== Task to carry out ==
Go through the entries below and collect each line with the string "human" in it.

══ Data supplied

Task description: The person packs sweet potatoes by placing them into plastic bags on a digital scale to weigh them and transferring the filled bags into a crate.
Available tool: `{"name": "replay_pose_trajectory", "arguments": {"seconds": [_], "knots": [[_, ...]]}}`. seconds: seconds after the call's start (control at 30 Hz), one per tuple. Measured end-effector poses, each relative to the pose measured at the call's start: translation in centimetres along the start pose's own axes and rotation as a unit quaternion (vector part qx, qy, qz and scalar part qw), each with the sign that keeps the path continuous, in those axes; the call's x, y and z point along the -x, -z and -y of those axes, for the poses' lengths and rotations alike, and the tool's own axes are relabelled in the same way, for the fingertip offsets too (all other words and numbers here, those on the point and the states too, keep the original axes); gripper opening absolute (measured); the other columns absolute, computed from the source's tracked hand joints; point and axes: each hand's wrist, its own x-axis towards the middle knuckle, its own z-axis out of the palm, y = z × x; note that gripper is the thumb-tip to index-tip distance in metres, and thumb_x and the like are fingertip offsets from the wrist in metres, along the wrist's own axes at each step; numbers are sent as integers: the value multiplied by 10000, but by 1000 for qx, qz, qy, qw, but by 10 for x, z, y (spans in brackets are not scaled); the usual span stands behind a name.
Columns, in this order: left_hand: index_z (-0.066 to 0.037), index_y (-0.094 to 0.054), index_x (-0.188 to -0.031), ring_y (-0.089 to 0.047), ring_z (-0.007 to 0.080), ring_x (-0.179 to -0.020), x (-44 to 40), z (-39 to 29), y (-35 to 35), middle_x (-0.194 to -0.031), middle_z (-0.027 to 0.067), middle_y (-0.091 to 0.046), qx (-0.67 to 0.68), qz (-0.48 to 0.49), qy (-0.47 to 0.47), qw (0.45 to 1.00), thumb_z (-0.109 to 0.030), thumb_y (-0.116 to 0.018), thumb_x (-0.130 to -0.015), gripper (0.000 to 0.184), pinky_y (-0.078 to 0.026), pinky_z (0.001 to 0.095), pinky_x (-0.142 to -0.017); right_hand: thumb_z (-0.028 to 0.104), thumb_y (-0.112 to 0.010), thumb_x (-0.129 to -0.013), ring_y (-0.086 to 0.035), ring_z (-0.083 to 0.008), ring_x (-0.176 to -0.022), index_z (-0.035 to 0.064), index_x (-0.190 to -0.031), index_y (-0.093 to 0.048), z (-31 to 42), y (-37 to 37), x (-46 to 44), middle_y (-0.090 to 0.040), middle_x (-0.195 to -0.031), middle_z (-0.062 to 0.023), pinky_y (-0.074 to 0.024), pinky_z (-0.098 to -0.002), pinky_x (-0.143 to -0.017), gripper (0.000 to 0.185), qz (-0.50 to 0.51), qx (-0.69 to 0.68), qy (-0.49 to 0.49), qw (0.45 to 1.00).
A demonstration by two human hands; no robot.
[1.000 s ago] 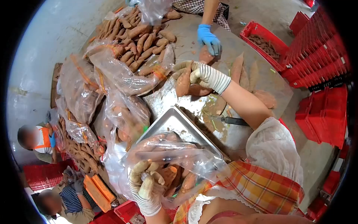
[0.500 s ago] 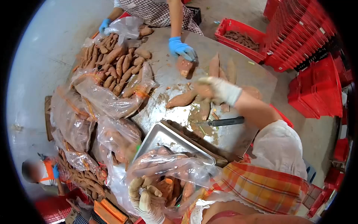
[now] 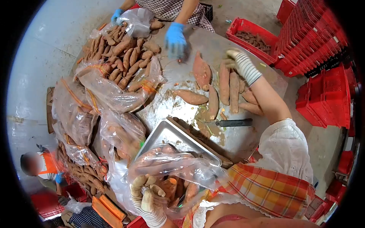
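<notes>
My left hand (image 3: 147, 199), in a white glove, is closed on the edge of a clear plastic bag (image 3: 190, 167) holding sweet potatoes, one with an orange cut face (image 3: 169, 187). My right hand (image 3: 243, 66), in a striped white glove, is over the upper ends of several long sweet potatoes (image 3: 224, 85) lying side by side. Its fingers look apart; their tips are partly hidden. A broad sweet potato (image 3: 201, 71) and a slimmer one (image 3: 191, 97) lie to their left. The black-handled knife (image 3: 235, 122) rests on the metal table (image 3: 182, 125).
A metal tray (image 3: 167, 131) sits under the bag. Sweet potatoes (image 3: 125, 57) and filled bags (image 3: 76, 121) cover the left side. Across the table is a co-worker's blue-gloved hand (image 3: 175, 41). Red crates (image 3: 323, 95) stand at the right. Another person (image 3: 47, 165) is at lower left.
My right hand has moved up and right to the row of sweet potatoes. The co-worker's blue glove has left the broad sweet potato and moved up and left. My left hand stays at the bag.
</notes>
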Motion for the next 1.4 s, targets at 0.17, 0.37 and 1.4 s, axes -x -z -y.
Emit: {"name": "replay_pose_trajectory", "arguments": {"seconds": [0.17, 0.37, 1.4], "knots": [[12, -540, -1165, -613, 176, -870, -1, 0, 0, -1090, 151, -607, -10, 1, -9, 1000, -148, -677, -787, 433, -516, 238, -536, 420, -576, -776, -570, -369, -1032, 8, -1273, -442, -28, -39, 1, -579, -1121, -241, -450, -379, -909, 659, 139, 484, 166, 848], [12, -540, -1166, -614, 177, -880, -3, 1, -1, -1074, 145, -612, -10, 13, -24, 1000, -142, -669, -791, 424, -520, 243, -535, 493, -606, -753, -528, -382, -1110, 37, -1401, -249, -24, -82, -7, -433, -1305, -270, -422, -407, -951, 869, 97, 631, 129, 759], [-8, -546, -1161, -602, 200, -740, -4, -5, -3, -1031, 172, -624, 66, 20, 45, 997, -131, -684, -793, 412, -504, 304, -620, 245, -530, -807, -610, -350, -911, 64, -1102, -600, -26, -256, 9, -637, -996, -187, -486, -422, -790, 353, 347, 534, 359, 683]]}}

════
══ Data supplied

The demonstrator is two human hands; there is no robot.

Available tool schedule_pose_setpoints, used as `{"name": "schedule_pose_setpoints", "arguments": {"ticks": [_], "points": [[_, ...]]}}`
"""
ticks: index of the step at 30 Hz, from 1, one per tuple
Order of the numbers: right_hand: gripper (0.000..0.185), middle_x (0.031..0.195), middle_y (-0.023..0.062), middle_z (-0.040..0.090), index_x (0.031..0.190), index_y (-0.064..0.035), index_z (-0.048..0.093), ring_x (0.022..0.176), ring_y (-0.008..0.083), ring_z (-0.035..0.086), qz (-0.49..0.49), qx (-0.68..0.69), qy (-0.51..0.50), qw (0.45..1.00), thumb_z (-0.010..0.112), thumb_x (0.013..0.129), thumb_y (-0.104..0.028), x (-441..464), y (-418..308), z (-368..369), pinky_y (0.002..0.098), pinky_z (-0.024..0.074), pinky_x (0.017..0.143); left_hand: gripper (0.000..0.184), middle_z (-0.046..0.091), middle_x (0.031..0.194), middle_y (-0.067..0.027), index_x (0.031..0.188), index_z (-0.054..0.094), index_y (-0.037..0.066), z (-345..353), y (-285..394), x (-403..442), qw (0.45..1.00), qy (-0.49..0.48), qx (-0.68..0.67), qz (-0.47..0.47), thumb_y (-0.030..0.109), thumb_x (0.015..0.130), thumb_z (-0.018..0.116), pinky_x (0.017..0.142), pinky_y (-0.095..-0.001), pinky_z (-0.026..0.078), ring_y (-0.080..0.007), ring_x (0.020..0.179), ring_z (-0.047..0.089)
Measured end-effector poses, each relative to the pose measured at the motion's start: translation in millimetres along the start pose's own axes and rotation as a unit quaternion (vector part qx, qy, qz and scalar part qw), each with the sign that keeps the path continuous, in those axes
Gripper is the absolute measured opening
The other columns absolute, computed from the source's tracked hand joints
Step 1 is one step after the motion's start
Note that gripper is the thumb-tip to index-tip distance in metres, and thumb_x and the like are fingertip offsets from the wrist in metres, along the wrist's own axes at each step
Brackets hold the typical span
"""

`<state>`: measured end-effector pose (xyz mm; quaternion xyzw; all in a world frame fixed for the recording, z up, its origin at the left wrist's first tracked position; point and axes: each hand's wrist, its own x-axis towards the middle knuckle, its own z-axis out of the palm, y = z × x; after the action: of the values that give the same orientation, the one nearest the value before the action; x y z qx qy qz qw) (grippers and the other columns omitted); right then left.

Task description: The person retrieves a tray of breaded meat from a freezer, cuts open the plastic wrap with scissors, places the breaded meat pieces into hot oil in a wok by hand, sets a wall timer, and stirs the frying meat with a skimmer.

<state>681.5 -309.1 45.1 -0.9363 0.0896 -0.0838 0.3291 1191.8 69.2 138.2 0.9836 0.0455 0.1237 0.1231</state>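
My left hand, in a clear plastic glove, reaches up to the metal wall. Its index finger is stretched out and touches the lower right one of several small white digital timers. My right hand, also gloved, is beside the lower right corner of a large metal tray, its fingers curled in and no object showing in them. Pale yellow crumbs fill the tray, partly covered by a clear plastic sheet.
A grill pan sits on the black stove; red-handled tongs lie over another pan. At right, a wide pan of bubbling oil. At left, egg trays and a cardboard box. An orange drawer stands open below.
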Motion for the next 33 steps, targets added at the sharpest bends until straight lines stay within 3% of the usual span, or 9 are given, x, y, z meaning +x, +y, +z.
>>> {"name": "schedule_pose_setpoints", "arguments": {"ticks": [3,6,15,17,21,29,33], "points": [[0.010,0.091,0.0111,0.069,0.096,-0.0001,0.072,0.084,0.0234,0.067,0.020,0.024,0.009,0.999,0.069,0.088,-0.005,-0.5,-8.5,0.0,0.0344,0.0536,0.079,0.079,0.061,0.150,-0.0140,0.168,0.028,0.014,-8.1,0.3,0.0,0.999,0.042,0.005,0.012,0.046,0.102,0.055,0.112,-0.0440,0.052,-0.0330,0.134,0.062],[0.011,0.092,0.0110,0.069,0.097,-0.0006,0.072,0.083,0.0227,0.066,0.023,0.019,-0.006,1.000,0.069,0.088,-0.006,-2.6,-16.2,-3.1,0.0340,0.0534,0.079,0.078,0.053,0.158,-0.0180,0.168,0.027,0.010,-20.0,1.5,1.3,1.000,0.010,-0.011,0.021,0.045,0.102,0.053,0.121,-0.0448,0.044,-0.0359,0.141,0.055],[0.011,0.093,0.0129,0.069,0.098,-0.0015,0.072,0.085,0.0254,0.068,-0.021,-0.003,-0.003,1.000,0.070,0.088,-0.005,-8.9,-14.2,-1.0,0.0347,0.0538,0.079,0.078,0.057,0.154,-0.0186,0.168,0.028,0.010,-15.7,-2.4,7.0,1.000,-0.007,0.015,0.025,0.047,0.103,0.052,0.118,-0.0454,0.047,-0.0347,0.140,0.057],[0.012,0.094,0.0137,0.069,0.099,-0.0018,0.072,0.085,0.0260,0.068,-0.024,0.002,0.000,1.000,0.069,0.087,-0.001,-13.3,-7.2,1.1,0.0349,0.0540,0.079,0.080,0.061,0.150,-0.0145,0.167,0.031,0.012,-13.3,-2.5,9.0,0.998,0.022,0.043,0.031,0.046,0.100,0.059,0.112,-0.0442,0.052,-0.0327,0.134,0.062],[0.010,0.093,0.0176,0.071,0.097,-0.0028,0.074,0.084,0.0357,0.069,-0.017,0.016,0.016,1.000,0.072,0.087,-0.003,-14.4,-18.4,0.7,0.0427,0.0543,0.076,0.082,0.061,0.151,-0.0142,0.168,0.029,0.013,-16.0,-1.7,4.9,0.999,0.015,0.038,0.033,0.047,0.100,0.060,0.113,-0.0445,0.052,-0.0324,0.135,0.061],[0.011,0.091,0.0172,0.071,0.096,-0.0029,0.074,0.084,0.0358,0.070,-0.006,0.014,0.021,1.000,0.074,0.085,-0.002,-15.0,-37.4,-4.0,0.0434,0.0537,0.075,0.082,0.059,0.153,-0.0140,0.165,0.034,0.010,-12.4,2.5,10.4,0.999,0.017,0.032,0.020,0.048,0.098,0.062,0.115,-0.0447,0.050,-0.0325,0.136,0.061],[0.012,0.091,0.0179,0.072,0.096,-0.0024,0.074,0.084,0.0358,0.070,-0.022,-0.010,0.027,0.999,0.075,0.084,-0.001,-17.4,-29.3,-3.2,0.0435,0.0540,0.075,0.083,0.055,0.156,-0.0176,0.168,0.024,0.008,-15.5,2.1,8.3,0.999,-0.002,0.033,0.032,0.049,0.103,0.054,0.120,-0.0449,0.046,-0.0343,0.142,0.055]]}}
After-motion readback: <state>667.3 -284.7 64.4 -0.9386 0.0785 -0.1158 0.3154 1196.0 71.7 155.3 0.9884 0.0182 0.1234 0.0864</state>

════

== Answer ==
A demonstration by two human hands; no robot.
The demonstrator is two human hands; there is no robot.

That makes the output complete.